Dodaje jednak, że rząd nie powinien wprowadzać zmian tylko dla jednej grupy osób.
– Konieczne jest uporządkowanie całego systemu, żeby nie było takiej sytuacji, że jedna grupa zawodowa utrzymuje pozostałe korzystające z przywilejów – dodaje Jeremi Mordasewicz.
Z kolei zdaniem Jerzego Bartnika, prezesa Związku Rzemiosła Polskiego, nowe rozwiązania mogą przyczynić się do rozwoju szarej strefy.

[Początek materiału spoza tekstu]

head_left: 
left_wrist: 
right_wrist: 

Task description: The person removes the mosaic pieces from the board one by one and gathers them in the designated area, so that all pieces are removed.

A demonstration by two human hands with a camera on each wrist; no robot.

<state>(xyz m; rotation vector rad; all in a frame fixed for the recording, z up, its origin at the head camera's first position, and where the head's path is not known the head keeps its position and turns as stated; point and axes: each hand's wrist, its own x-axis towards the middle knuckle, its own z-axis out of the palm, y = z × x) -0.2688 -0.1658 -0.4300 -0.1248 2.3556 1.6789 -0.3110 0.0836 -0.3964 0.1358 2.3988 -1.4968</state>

– Właściciel firmy nie dopłaca do prowadzenia działalności. Jeśli się więc okaże, że w jednym miesiącu uiszczanie dodatkowych składek na ubezpieczenie społeczne spowoduje obniżenie rentowności, w kolejnym miesiącu nie zapłaci nic. Zatrudni na czarno pracowników ze Wschodu – zauważa Jerzy Bartnik.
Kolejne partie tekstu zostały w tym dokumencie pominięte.